Mais qui l’a pu porter à me manquer de foi ?
N’avait-il pas juré de ſervir ma colère ?
Tant de ſoins redoublés pour la fille & le père
Ne ſont-ils les effets que d’un cœur généreux ?
Non, non ; la ſource en eſt dans un cœur amoureux ;
Tant d’ardeur à ſauver cette race ennemie
Me dit trop que Pliſthène aime Théodamie :
Je n’en puis plus douter ; il la voit chaque jour,
Il a pris dans ſes yeux ce déteſtable amour ;
Et je m’étonne encor d’une ardeur ſi funeſte !

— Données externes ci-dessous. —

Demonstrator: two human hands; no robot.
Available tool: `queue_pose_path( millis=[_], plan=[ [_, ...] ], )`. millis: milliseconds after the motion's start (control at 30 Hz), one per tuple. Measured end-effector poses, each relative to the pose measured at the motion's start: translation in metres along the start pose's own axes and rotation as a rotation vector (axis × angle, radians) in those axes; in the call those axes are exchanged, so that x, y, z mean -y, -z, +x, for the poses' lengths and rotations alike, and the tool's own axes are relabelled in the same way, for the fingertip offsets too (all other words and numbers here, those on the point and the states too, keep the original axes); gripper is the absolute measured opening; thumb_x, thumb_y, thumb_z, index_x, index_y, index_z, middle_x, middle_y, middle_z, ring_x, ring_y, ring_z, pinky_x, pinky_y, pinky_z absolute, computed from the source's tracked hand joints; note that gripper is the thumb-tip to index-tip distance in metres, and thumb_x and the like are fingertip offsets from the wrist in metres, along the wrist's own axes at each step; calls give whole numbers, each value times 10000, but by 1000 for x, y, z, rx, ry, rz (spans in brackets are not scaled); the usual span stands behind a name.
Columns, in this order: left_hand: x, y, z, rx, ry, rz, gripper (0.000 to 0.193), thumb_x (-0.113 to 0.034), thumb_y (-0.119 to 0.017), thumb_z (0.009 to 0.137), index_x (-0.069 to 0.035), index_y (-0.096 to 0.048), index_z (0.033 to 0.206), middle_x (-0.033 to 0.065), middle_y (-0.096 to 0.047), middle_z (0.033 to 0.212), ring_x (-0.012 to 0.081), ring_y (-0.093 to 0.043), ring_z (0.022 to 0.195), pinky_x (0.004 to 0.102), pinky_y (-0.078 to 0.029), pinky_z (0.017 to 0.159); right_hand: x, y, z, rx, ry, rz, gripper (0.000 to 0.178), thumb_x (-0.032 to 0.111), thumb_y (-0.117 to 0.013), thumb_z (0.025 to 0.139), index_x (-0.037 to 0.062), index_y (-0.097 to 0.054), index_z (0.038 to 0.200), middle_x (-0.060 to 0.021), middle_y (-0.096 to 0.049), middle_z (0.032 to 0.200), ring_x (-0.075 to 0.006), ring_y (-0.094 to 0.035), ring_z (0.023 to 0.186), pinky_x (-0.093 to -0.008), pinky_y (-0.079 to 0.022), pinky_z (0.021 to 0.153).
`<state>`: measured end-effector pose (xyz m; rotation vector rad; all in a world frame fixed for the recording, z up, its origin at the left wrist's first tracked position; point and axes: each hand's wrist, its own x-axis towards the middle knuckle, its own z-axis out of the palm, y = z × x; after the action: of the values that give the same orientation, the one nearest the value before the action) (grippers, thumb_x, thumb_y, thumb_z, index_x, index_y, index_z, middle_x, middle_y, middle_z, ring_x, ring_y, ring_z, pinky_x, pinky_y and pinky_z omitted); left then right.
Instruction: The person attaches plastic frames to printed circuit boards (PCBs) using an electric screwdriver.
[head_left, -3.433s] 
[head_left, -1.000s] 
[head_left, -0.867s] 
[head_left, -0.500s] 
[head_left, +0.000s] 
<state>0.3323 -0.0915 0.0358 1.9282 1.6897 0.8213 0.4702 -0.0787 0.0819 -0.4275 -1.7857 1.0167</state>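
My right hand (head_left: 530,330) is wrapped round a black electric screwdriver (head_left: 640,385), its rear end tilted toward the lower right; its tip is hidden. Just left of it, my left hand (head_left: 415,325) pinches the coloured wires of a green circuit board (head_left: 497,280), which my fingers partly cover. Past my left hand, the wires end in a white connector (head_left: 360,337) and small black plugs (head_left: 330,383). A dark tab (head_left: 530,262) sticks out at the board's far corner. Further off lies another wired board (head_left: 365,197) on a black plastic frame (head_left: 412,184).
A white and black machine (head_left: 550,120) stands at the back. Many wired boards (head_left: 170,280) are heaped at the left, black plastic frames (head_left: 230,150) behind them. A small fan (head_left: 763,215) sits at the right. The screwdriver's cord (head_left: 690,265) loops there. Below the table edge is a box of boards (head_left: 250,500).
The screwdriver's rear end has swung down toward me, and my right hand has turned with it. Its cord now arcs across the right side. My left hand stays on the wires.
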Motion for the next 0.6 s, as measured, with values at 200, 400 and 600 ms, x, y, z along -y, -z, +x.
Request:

Que pouvait-il ſortir d’Aerope & de Thyeſte,
Qu’un ſang qui dût un jour aſſouvir mon courroux ?
Le crime eſt fait pour lui ; la vengeance, pour nous.
Livrons-le aux noirs forfaits où ſon penchant le guide ;
Joignons à tant d’horreurs l’horreur d’un parricide.
Puis-je mieux me venger de ce ſang odieux
Que d’armer contre lui ſon forfait & les dieux ?
Heureux qu’en ce moment le crime de Pliſthène
Me laiſſe ſans regret au courroux qui m’entraîne !
Qu’il vienne ſeul ici.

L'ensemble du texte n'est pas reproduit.